> **EXERCISE INPUT**:
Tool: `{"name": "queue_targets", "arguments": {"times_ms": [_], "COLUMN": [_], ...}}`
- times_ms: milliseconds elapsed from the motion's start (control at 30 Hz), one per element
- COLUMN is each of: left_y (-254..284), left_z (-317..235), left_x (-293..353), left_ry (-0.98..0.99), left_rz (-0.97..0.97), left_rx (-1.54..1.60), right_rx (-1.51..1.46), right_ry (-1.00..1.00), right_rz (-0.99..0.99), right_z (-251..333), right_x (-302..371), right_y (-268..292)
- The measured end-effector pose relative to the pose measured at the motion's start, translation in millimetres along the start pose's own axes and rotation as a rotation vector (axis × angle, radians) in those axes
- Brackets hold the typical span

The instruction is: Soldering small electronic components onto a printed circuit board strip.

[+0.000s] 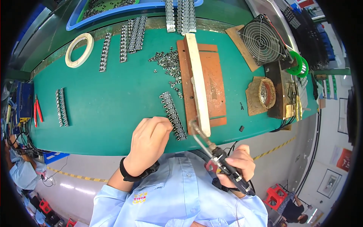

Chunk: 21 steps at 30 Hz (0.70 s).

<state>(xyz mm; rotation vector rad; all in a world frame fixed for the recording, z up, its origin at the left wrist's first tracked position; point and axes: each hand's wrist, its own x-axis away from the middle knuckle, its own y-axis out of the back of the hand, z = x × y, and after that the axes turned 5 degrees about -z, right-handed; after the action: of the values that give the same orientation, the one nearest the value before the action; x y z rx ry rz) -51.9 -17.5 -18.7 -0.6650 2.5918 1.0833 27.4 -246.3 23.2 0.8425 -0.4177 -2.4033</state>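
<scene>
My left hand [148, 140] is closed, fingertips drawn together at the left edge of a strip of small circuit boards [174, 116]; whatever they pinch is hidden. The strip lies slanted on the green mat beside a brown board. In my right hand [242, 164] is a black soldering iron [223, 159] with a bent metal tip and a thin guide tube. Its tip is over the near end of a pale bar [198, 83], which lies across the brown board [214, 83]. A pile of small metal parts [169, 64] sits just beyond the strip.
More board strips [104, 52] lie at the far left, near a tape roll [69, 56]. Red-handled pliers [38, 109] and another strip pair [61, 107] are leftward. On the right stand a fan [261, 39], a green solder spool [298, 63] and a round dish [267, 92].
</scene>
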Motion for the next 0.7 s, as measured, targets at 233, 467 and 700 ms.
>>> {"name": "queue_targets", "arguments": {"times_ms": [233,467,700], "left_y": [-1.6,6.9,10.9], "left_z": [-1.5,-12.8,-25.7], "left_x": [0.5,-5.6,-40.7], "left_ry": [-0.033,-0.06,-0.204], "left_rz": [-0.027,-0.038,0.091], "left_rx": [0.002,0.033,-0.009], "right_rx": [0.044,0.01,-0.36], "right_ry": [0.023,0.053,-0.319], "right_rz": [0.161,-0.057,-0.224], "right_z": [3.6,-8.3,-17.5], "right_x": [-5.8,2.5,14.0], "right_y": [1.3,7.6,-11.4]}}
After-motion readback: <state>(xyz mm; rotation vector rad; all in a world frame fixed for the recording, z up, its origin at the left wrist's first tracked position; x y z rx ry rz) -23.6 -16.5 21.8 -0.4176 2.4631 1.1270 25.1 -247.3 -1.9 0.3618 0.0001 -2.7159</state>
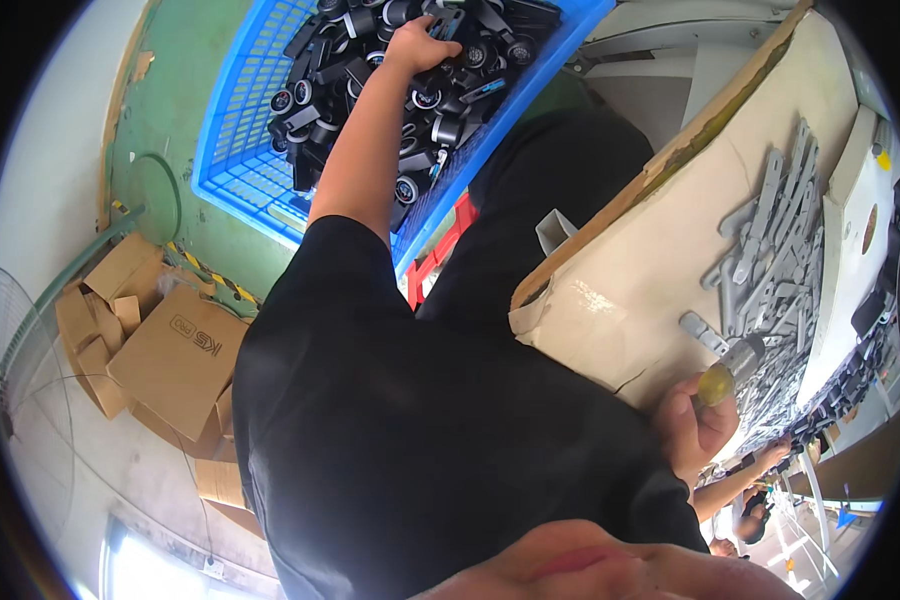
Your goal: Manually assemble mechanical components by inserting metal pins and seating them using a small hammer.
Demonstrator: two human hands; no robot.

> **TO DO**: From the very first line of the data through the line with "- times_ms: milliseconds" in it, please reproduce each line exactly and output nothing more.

> **RESULT OF THIS EXERCISE**:
Tool: `{"name": "queue_targets", "arguments": {"times_ms": [_], "COLUMN": [_], ...}}`
- times_ms: milliseconds elapsed from the motion's start (control at 30 Hz), one per element

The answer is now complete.